● **Exercise**
Print the first line of the data below and every one after it, through the line containing "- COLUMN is", exactly as written.

● **Data supplied**
#####

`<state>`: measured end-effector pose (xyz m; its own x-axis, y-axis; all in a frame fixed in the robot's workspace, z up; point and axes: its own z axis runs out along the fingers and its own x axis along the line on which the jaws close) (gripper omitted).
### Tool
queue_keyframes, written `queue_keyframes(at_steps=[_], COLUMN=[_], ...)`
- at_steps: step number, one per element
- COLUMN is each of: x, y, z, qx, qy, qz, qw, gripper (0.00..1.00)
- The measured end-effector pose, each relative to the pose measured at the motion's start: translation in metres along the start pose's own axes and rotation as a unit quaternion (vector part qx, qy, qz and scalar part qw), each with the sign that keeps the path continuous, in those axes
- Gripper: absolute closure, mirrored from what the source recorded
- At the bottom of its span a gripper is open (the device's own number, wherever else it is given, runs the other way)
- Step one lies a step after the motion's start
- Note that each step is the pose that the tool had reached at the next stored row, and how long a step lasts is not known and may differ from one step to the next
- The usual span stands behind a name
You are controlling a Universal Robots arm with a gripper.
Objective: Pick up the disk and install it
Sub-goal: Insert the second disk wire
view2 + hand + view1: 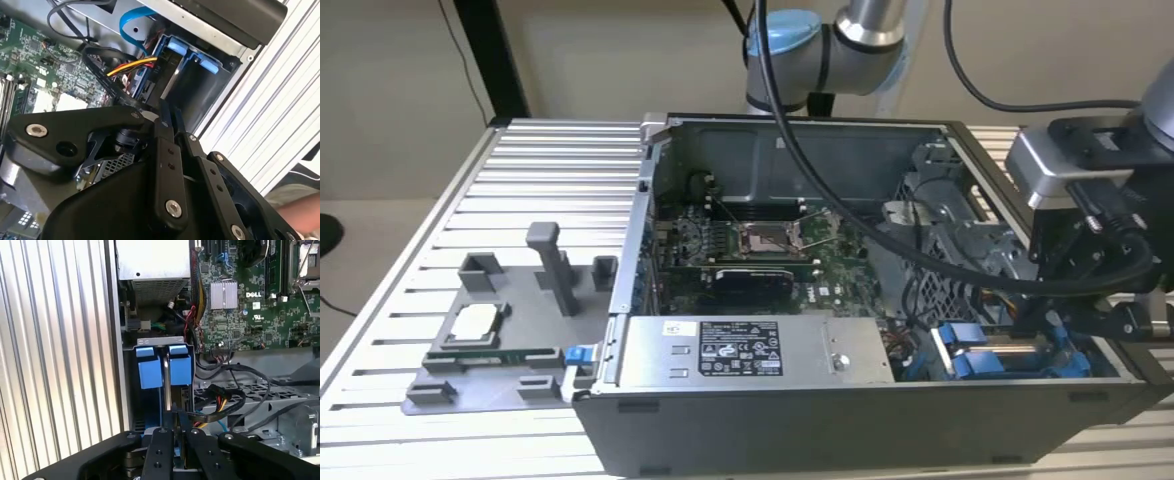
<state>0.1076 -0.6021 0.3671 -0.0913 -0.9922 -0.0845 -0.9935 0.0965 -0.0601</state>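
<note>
The disk (150, 374) sits down in the drive bay at the near right corner of the open computer case (761, 420). Its blue carrier tabs (178, 47) face up, with a silver edge between them. In the exterior view the disk (1007, 358) lies under the arm's wrist (1081, 250). In both wrist views my gripper (181, 416) hovers right over the bay. Its two black fingers (163, 131) are drawn close together, shut, with their tips at the end of the silver edge. I cannot tell whether the gripper (169, 111) touches the disk.
A grey power-supply box (720, 350) fills the case's front. The green motherboard (747, 250) lies behind it. Black, red and yellow cables (220, 402) run beside the bay. A grey fixture (494, 340) with a small silver chip (474, 322) stands on the ribbed table (534, 180).
</note>
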Motion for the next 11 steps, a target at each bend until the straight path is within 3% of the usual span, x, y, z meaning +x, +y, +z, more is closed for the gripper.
queue_keyframes(at_steps=[3, 5, 8, 11], x=[0.0005, 0.0008, 0.0012, 0.0016], y=[0.0047, 0.007, 0.0109, 0.0143], z=[0.0004, 0.0007, 0.0015, 0.0022], qx=[0.0185, 0.0283, 0.0358, 0.0434], qy=[-0.0033, -0.0069, -0.0111, -0.0193], qz=[-0.001, -0.002, -0.002, -0.002], qw=[0.99982, 0.99958, 0.9993, 0.99887], gripper=[1.0, 1.0, 1.0, 1.0])
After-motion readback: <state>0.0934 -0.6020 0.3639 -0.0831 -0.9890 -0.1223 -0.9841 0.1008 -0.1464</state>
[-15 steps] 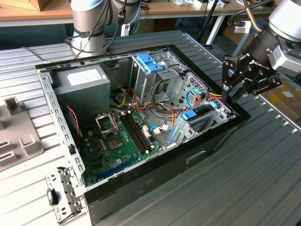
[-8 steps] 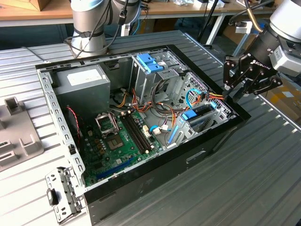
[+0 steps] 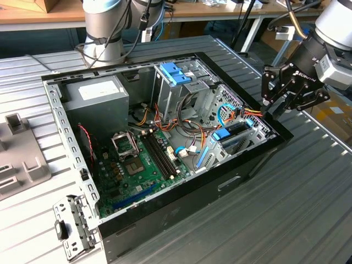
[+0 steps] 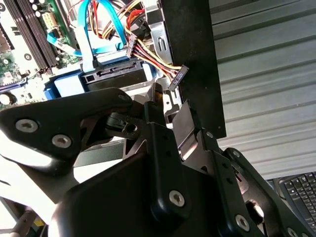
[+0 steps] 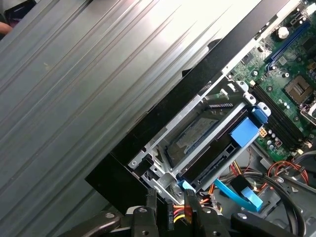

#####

● **Exercise answer**
`<state>`: measured end-effector pose (xyz m; its own x-axis, y-axis; all in a frame fixed in the robot's workspace, z up; point and axes: its own z axis runs out along the fingers and its own x axis along the line on which the jaws close) (gripper omitted).
### Tool
queue_keyframes, written `queue_keyframes(at_steps=[_], COLUMN=[_], ...)`
- at_steps: step number, one per element
- COLUMN is each of: x, y, z, qx, qy, qz, qw, gripper (0.00..1.00)

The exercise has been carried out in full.